Exercise brief:
Your task is to repeat the entries exactly from their first line through the line with "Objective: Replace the", and to stop there.

Data extract:
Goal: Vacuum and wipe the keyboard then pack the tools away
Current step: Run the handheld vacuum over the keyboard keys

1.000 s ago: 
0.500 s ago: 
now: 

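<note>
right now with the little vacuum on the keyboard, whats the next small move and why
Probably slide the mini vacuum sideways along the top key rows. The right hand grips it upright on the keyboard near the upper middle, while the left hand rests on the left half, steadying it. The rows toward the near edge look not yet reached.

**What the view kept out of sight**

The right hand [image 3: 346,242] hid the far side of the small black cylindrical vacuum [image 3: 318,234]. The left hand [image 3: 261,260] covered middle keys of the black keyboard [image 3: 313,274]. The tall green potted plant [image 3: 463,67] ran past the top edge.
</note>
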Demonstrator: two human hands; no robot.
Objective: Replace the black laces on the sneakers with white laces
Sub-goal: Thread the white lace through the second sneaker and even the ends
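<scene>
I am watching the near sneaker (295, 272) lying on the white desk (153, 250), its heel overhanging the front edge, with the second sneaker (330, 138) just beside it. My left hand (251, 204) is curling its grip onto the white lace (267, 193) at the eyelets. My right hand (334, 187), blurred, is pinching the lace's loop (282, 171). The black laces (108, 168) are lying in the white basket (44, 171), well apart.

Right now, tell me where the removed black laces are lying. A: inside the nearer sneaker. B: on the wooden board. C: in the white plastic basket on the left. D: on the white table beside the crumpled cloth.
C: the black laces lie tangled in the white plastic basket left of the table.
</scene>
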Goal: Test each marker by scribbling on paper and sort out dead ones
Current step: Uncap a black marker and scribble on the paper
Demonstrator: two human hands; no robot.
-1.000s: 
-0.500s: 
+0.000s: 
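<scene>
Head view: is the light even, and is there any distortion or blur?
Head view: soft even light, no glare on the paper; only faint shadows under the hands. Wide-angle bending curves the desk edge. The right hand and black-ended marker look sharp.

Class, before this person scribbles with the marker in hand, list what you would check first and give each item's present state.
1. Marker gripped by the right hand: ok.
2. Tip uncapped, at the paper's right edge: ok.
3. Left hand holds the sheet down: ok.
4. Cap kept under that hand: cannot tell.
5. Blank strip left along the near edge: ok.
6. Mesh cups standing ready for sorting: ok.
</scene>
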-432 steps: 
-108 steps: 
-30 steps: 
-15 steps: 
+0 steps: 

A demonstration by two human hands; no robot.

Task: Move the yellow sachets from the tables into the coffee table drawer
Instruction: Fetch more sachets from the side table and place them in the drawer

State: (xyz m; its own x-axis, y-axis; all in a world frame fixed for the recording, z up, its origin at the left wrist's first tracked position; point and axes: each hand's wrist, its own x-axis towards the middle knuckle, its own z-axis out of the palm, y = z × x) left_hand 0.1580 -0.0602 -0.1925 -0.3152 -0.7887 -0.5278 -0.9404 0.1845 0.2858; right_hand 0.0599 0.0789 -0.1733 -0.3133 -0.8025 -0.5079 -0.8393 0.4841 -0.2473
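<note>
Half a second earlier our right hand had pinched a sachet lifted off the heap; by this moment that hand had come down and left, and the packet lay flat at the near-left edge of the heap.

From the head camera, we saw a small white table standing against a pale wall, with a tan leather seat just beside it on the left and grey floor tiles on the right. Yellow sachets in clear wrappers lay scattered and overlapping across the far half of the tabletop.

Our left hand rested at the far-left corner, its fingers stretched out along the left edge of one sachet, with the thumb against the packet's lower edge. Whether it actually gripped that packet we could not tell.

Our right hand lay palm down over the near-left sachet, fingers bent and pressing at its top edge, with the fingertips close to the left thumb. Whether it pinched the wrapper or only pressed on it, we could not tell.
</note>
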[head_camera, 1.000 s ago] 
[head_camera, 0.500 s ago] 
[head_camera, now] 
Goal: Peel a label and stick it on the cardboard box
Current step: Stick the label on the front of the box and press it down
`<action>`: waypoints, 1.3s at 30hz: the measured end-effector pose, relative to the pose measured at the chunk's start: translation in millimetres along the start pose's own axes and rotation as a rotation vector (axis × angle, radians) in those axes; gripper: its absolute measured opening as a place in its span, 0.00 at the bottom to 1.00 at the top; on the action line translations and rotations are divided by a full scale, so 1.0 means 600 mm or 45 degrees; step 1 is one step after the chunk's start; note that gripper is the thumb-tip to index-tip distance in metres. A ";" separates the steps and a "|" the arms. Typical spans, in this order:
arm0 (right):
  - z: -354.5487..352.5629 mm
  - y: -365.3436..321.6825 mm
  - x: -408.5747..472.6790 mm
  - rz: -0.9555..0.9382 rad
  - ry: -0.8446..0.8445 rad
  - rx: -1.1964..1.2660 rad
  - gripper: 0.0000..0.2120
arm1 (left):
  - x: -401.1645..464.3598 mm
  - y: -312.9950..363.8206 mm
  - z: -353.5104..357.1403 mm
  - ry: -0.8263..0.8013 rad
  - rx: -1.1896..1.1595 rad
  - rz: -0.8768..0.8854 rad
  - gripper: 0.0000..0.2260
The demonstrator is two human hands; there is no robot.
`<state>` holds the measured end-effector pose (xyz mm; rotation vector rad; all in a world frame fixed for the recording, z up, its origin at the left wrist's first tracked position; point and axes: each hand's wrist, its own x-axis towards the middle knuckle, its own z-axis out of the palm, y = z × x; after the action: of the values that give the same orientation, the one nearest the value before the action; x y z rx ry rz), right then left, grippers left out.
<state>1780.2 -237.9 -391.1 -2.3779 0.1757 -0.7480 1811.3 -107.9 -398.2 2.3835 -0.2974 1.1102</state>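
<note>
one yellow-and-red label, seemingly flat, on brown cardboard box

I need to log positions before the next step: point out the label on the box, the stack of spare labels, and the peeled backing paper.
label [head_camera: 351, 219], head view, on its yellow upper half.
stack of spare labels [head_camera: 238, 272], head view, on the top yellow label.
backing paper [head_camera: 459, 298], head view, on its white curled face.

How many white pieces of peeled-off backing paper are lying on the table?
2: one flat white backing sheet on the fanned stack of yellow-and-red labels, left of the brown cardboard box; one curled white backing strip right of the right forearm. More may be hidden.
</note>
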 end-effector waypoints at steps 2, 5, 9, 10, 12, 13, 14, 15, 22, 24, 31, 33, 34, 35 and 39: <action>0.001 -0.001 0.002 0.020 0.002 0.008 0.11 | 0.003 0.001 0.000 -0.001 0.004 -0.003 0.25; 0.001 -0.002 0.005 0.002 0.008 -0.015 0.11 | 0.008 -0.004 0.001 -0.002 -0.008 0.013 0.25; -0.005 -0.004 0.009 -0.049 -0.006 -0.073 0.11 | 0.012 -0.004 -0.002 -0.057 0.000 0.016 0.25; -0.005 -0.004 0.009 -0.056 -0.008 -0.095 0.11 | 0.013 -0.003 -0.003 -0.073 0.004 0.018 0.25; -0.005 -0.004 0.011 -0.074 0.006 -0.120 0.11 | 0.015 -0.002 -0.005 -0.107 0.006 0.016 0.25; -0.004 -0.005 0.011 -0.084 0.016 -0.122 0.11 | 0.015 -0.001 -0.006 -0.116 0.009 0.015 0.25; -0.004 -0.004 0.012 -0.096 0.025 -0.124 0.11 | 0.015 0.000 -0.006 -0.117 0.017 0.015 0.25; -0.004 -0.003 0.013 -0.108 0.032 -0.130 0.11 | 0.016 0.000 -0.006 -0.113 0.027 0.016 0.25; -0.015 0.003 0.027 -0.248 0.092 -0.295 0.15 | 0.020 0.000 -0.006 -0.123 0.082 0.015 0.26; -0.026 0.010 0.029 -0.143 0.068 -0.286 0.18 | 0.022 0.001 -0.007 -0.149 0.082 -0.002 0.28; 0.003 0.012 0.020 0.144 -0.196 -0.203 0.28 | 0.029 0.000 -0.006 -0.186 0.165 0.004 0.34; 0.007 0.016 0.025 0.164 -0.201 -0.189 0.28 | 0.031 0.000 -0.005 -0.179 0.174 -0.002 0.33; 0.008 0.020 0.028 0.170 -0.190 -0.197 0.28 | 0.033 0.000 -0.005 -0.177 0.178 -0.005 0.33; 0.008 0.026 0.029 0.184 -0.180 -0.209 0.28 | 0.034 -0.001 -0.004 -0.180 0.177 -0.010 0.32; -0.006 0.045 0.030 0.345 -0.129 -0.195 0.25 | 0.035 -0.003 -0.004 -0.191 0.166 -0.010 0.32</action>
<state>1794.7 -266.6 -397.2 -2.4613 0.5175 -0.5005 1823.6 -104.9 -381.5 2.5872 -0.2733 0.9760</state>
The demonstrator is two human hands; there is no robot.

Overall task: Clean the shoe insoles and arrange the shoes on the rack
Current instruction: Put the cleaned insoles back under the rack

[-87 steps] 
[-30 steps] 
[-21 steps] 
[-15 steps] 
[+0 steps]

Solution:
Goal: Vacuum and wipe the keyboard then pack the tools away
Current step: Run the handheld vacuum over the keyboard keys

1.000 s ago: 
0.500 s ago: 
now: 

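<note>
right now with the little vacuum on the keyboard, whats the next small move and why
Probably slide the mini vacuum sideways along the top key rows. The right hand grips it upright on the keyboard near the upper middle, while the left hand rests on the left half, steadying it. The rows toward the near edge look not yet reached.

**What the view kept out of sight**

The right hand [image 3: 346,242] hid the far side of the small black cylindrical vacuum [image 3: 318,234]. The left hand [image 3: 261,260] covered middle keys of the black keyboard [image 3: 313,274]. The tall green potted plant [image 3: 463,67] ran past the top edge.
</note>
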Demonstrator: two human hands; no robot.
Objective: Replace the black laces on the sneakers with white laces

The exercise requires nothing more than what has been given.